Exercise brief
Please return exactly the lines from the top of the data through the line that contains "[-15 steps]", and skip all pictures.

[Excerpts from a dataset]
--------------------
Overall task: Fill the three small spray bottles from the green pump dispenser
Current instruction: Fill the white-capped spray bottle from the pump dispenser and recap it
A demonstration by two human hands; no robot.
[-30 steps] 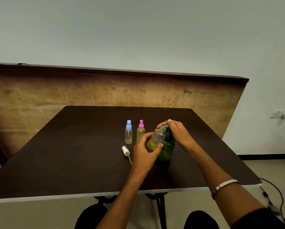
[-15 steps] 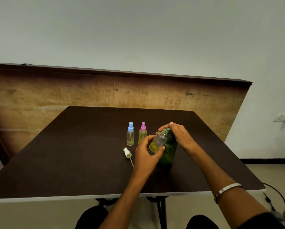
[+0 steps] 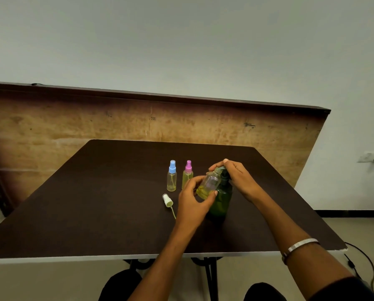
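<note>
Two small clear plastic spray bottles already stand capped behind and to the left of the dark green translucent pump dispenser (image 3: pixel 220 198): one with a blue spray cap (image 3: pixel 171 177), farthest from it, one with a pink spray cap (image 3: pixel 187 175) nearer. Both show yellowish liquid. The third small clear plastic bottle (image 3: pixel 210 184), uncapped, is the one in hand.

Left hand (image 3: pixel 192 203): grip curled round the lower body of the uncapped bottle, thumb and fingers pinching it, bottle tilted so its open neck leans up toward the dispenser's nozzle. It is held off the worktop (image 3: pixel 95 203), against the dispenser's front left shoulder. Yellow liquid pools at its low end; judged less than half full.

Right hand (image 3: pixel 238 179): fingers curled over the dispenser's pump head, grasping it from above. The nozzle tip is hidden by the fingers, so I cannot tell whether it sits inside the neck.

Step in hand, as judged: pumping into bottle three. To do well: keep the neck directly under the nozzle, press in short full strokes, hold the dispenser base flat, and ease the tilt as the level rises to avoid spillage.

The white spray cap with its dip tube (image 3: pixel 168 200) lies on its side left of the dispenser, just beside the left hand, ready for refitting.
</note>
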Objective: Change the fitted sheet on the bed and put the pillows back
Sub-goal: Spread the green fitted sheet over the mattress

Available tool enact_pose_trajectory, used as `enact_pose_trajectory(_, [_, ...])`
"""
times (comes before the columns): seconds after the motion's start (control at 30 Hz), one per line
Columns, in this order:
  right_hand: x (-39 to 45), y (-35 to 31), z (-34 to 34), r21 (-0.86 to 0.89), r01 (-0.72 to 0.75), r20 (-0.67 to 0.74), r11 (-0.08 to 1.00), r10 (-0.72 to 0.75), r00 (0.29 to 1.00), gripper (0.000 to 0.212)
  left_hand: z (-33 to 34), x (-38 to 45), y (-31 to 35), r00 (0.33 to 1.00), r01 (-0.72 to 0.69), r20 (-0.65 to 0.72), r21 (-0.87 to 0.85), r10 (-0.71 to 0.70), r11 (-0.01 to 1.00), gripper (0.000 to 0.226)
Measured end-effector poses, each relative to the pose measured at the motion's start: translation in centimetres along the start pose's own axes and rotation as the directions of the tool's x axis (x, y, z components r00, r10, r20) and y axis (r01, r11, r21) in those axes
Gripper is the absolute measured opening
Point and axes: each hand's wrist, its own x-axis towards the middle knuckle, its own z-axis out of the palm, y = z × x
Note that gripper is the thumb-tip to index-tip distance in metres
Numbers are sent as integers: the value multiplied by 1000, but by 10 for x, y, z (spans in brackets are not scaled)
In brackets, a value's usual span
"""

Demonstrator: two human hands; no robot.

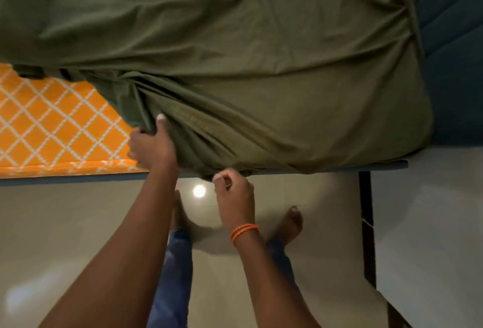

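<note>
Fingers (224, 178) of right hand (235, 194) curled at sheet (235, 53) hem by bed frame (339, 166); whether pinching cloth, cannot tell. Left hand (151, 144) grips bunched sheet edge beside bare orange mattress (52, 123). Beyond, green sheet covers right corner, wrinkled across top.

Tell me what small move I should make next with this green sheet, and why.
Probably pull the bunched edge in your left hand leftward and down over the mattress side. The green sheet already wraps the right-hand corner, but the orange patterned mattress is uncovered on the left. Your right hand is by the hem at the bed's edge and could steady it there.
</note>
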Motion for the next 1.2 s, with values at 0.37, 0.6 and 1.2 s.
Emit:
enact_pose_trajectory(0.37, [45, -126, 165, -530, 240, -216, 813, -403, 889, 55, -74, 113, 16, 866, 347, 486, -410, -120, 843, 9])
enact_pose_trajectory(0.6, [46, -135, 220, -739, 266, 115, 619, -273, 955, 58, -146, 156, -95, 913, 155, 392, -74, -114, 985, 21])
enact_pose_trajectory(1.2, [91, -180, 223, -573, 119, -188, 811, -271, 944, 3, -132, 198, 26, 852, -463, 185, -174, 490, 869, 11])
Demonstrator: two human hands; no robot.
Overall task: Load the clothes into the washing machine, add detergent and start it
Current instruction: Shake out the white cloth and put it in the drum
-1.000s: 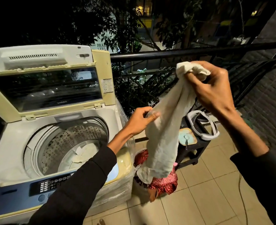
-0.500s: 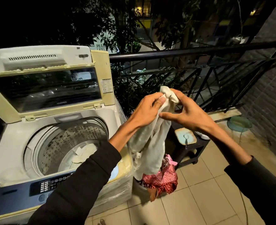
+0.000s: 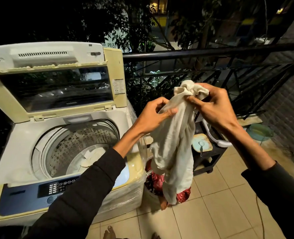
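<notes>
Both hands up at chest height: left hand pinches white cloth, right hand grips its bunched top. Cloth hangs right of washing machine, lid open, above red laundry.

One head-worn, wide-angle view, looking forward and down from standing height. Both forearms reach in from the bottom edge, close to the lens. The washing machine fills the left half, near; balcony railing crosses behind; tiled floor lies lower right.
</notes>
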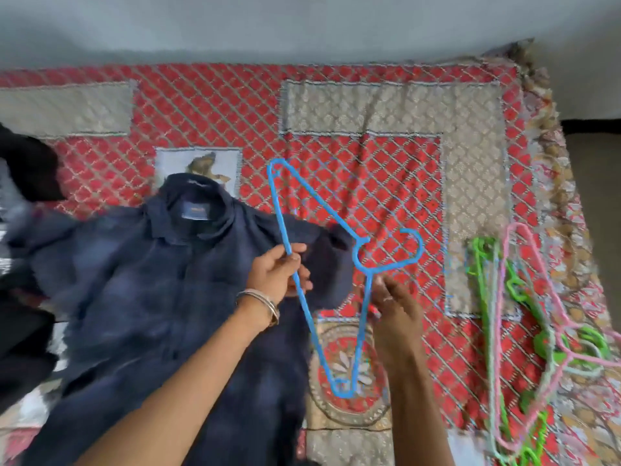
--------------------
Answer box
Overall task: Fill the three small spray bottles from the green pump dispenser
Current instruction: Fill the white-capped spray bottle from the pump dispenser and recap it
A demonstration by two human hands; no robot.
[-30 steps] 
[-15 steps] 

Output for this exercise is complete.